A master plan for climate-resilient schools will help California equitably upgrade school buildings to improve the health and safety of classrooms, which will in turn improve student outcomes. Research links qualities of a school’s built environment, such as moderate indoor temperatures and properly filtered air, to improved student engagement, concentration, and performance. Electric HVAC systems with advanced filtration can increase students’ strategic thinking and information processing by 300%, according to a study from the Harvard T.H. Chan School of Public Health.
“No student should have to learn in classrooms where temperatures exceed 90 degrees, and teachers and classified professionals shouldn’t have to teach and work in these conditions. We need a plan for how California is going to equitably improve the health of its classrooms,” said Jeff Freitas, former math teacher and President of CFT, a union of educators and classified professionals.
In addition to failing to keep students safe during climate-fueled, extreme weather events, California’s school buildings are also a major source of climate-warming greenhouse gas emissions. California schools cover 730 million square feet of building space and more than 125,000 acres of land, one the largest public building footprints in the state.
A master plan for climate-resilient schools can also significantly reduce school spending on energy bills. Schools equipped with efficient electric systems use up to 80% less energy than schools that rely on fossil-gas appliances. Over the course of a year, those energy savings add up to $110,000 for an average-sized school—funds that can be reinvested to boost student learning. SB 394 will also support schools in greening their schools yards, and adding shade structures to combat extreme heat.
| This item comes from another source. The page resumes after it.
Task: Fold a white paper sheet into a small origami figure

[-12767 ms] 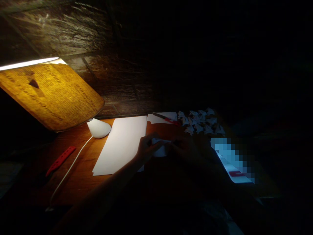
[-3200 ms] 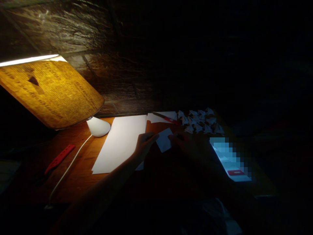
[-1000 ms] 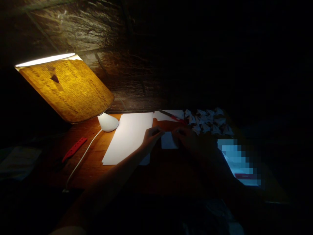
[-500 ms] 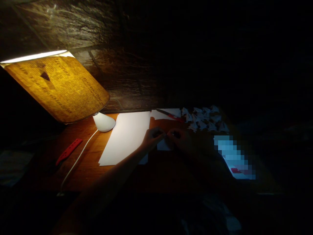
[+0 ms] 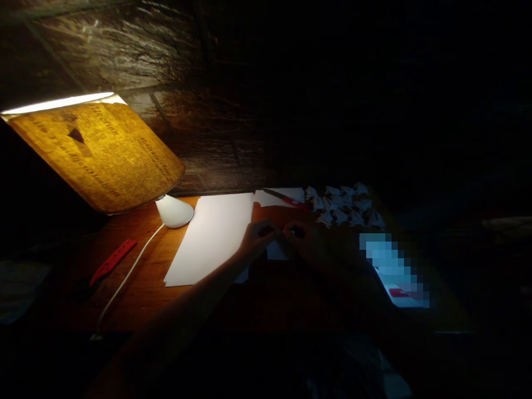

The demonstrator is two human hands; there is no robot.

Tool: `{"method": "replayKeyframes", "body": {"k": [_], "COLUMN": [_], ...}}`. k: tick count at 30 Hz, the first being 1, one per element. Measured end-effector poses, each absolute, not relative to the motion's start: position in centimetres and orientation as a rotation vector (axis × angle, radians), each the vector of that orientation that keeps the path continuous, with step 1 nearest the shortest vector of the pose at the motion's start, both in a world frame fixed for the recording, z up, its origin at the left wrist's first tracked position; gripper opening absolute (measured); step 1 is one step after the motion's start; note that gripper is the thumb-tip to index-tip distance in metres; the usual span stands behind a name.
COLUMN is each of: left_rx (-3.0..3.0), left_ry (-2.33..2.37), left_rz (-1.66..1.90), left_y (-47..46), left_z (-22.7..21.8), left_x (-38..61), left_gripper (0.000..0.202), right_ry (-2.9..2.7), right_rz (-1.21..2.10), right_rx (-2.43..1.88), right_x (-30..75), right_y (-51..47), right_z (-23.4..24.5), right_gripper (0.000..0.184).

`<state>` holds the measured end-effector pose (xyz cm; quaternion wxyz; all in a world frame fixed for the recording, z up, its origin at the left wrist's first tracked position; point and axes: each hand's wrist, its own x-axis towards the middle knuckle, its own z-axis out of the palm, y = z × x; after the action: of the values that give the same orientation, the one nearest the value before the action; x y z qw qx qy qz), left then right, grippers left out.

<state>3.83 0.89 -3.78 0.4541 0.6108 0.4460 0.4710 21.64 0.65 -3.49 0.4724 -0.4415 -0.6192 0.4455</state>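
My left hand (image 5: pixel 258 237) and my right hand (image 5: pixel 306 239) meet over the middle of the wooden table, fingertips almost touching. Both are closed in a pinch at the upper end of a small piece of white paper (image 5: pixel 278 252). Its lower part shows pale between and below the hands; the fingers and the dark hide the rest, so any folds cannot be made out. Beside my left forearm lies a stack of white paper sheets (image 5: pixel 211 238). Beyond my right hand, several small folded paper shapes (image 5: pixel 341 202) stand grouped in rows.
A lit lamp (image 5: pixel 103 160) with a print-patterned shade stands at left, its white cord (image 5: pixel 128 274) trailing to the front edge. Near it lies a red-handled tool (image 5: pixel 113 261). A red-and-dark bladed tool (image 5: pixel 286 198) rests on paper at the back. A glowing, blurred-out device (image 5: pixel 394 271) is at right.
The whole view has shifted slightly, with the table lower and a little further left in it. My hands keep their pinch on the small paper, with only slight finger movement.
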Motion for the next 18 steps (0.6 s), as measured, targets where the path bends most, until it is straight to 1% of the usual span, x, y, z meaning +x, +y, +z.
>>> {"method": "replayKeyframes", "body": {"k": [6, 12, 18], "left_rx": [1.432, 1.372, 1.317], "left_ry": [1.134, 1.192, 1.219], "left_rz": [1.209, 1.262, 1.237], "left_y": [0.94, 1.14, 1.08], "left_z": [-3.54, -3.97, -4.03], "left_x": [3.72, 3.61, 3.67], "left_gripper": [0.022, 0.022, 0.029], "right_ry": [-1.439, -1.412, -1.417], "right_rz": [1.144, 1.131, 1.099], "right_rx": [-1.081, -1.122, -1.151], "right_x": [21.75, 21.92, 22.00], "right_y": [0.68, 0.69, 0.84], "right_z": [-3.31, -3.09, -3.26], "right_gripper": [0.024, 0.023, 0.023]}}
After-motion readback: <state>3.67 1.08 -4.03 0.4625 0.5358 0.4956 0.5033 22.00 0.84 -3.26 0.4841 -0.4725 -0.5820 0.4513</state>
SB 394 passed through the Senate with unanimous, bipartisan votes in all committees and on the Senate floor. It has also passed unanimously through the Assembly Natural Resources and Education Committees—and will be heard in Assembly Appropriations this week and is expected to be referred to the suspense file. If the bill comes off suspense on September 1, it will head to a vote on the Assembly floor, then the Senate for a concurrence vote, and then on to the Governor’s desk. For SB 394—a first of its kind bill in the nation—to move forward, California legislators need to either secure a one-time $10 million investment from the General Fund or designate the funding from already allocated climate-related grants.
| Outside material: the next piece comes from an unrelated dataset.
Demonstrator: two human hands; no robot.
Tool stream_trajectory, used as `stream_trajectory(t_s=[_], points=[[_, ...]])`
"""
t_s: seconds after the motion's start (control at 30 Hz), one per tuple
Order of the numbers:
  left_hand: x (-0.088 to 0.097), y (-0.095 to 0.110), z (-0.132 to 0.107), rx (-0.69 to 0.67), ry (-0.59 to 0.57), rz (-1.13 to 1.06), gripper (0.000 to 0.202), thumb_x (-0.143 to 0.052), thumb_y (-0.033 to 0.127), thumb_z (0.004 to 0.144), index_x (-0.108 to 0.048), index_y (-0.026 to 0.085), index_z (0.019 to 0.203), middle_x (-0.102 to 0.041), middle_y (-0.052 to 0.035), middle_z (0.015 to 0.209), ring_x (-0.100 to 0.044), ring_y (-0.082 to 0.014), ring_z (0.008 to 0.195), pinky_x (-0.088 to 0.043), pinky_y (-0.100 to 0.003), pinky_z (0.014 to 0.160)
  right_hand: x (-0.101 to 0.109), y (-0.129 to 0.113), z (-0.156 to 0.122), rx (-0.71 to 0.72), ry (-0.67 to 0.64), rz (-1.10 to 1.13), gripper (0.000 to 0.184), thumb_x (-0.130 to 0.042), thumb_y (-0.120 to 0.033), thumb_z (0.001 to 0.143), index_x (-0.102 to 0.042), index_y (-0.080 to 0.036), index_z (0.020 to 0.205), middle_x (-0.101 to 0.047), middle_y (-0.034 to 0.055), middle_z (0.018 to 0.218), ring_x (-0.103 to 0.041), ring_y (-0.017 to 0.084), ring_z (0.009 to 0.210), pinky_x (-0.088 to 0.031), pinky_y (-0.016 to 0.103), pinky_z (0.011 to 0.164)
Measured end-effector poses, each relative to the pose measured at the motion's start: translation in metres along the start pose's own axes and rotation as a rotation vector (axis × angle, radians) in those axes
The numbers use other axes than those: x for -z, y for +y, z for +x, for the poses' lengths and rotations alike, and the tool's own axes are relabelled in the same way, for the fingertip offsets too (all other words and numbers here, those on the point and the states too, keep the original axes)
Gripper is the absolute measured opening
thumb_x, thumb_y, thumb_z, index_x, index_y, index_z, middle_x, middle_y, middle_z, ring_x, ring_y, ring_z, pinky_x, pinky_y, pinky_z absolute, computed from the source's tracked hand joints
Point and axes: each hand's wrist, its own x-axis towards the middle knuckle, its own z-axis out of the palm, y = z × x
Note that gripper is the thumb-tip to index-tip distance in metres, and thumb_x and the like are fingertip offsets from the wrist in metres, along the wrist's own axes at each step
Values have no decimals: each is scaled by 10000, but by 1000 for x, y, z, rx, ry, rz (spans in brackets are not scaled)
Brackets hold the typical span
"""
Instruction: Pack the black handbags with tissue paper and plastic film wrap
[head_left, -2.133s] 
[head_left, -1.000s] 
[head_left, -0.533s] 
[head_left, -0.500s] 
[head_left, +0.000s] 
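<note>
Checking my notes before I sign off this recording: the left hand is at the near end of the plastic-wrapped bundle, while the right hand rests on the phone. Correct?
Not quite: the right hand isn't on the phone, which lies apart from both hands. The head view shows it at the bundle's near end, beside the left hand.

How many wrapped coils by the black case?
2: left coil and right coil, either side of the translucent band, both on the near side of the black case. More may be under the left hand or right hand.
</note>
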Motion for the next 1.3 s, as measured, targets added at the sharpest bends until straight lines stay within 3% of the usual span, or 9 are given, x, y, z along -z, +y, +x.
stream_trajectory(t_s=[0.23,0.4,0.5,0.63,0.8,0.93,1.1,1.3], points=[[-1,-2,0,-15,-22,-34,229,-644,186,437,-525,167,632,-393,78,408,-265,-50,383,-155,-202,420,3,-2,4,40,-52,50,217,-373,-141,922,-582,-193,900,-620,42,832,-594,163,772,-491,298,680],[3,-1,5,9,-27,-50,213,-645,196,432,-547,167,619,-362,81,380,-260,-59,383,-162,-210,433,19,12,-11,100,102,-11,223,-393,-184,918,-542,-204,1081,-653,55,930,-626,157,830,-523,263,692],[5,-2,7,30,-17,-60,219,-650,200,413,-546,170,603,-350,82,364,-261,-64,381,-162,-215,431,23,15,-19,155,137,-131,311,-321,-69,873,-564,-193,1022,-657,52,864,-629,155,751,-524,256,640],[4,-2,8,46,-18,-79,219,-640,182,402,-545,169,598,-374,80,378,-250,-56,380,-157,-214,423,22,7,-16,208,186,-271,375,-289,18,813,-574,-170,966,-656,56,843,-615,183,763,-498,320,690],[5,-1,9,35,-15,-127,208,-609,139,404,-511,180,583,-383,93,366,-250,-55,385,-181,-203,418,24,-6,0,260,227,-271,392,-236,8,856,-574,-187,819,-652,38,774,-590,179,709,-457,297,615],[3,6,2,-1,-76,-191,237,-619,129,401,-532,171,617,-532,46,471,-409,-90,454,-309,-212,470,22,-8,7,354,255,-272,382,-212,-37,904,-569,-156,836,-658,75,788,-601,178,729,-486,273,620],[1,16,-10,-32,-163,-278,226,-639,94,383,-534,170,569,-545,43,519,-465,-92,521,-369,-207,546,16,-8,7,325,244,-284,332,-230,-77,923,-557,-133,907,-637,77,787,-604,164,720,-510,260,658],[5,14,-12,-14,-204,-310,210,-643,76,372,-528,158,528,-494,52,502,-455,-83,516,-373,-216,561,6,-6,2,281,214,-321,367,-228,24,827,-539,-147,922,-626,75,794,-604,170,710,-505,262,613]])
“We know it’s a tight budget year, but the costs of not investing in climate resiliency for our schools will be much higher than the $10 million we need to spend now. Over time, this one-time investment will pay itself back many times over by improving student health and learning, reducing school districts’ energy bills, and securing a more stable climate,” said Jonathan Klein, co-founder of UndauntedK12.
###
About the Climate-Ready Schools Coalition
We are a coalition of education, climate, health, youth, labor, civil rights, and business leaders. Our mission is to ensure school buildings and grounds are sustainable and resilient to equitably support student health, safety, learning, and well-being in a time of rapidly increasing extreme weather. California will neither achieve nor sustain carbon neutrality unless our public schools are transformed into sites of climate mitigation and energy efficiency. No matter how successful we are at reducing future emissions, climate change is, and will continue to be, a crisis of health and opportunity for California’s children. Schools must prepare students to live and lead in a world that is being fundamentally re-shaped by climate change.